About this task: From the material below, return every line that includes "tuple".

Record excerpts:
━━━━

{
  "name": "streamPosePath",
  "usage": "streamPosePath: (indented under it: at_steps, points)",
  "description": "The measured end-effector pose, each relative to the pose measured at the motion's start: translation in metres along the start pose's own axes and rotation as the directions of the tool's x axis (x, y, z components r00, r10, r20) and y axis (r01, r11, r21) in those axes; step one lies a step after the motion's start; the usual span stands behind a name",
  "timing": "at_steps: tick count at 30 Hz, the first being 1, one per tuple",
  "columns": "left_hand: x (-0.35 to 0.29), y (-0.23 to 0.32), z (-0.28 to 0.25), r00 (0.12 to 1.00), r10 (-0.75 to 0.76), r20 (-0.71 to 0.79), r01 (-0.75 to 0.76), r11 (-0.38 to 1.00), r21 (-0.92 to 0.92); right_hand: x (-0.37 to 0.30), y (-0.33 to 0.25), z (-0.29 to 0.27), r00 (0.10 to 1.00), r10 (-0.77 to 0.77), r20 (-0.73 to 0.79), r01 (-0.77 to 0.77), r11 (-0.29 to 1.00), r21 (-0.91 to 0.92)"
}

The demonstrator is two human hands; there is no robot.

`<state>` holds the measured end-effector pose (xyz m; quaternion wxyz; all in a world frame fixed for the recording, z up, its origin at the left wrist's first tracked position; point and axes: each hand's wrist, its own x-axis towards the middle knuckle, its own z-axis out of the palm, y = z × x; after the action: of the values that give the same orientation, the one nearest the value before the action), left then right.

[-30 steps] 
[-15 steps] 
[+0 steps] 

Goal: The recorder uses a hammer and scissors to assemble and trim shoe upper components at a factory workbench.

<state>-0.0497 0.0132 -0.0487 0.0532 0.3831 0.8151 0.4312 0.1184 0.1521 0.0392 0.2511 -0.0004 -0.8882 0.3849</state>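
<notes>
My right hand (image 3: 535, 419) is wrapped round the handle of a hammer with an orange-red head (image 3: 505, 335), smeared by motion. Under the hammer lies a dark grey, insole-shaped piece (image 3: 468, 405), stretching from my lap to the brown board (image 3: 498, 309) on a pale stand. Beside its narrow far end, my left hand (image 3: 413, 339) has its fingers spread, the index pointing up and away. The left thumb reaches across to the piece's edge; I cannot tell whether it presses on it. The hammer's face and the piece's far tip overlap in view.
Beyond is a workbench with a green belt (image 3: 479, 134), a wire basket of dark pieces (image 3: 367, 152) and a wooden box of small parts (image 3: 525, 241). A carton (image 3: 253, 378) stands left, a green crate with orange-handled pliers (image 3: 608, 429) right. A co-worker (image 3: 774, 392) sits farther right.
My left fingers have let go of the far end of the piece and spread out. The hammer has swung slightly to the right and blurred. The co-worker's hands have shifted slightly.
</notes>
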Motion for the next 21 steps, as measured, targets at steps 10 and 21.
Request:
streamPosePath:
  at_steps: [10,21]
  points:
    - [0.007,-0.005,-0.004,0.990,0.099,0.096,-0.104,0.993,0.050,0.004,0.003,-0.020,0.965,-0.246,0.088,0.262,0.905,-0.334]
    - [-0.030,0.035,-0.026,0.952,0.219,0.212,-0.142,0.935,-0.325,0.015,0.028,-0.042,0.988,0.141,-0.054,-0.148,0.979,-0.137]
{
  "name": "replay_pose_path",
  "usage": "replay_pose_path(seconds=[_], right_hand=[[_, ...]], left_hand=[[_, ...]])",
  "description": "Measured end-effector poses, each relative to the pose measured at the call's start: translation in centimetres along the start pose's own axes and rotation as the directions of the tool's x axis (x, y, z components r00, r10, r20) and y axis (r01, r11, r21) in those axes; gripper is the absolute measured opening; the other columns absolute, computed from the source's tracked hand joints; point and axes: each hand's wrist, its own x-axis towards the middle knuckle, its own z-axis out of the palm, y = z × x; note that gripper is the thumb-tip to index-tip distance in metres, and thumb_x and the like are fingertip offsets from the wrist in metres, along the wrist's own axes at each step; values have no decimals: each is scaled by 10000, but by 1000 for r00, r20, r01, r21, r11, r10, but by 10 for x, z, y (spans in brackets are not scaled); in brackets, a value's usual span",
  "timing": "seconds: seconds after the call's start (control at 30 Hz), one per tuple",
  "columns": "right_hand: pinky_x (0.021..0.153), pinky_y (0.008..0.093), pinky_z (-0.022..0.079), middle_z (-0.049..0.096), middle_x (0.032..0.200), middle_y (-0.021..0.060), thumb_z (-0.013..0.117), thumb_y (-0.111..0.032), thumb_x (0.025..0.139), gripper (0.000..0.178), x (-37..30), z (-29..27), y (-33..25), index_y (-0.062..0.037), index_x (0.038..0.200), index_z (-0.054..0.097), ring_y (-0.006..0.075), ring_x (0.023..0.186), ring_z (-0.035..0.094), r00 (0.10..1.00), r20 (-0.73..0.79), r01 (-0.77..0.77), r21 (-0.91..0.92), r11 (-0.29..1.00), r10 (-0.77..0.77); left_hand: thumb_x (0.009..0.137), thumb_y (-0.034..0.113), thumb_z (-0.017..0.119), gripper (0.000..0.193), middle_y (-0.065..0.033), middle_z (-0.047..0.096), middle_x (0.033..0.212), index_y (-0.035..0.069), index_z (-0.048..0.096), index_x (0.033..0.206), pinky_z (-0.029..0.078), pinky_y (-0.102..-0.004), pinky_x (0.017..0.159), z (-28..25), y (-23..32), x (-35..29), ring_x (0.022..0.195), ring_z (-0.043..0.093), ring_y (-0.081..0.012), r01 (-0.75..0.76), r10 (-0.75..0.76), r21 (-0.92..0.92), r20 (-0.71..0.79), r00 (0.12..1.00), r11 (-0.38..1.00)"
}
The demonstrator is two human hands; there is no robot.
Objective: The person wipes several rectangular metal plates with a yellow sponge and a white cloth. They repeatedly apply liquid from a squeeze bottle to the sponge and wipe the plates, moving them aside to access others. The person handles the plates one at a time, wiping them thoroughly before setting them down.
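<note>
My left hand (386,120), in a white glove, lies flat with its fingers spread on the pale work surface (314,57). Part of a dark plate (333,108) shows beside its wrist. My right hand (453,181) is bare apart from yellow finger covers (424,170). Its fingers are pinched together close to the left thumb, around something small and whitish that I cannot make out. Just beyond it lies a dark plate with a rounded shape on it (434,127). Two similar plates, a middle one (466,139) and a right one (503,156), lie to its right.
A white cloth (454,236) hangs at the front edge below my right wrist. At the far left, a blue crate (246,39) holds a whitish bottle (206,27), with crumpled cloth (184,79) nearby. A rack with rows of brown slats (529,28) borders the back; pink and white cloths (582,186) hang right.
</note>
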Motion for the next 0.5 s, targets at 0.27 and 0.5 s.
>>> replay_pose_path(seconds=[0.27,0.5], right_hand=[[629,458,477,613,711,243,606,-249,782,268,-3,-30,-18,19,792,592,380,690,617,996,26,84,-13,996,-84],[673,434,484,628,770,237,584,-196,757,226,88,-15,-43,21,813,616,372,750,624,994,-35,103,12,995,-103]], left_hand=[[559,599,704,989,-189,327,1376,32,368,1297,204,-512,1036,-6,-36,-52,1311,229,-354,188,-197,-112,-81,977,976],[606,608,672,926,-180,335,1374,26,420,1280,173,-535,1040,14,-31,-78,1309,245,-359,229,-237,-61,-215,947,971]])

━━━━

Task solution:
  "timing": "at_steps: tick count at 30 Hz, the first being 1, one per tuple",
  "timing": "seconds: seconds after the call's start (control at 30 Hz), one per tuple",

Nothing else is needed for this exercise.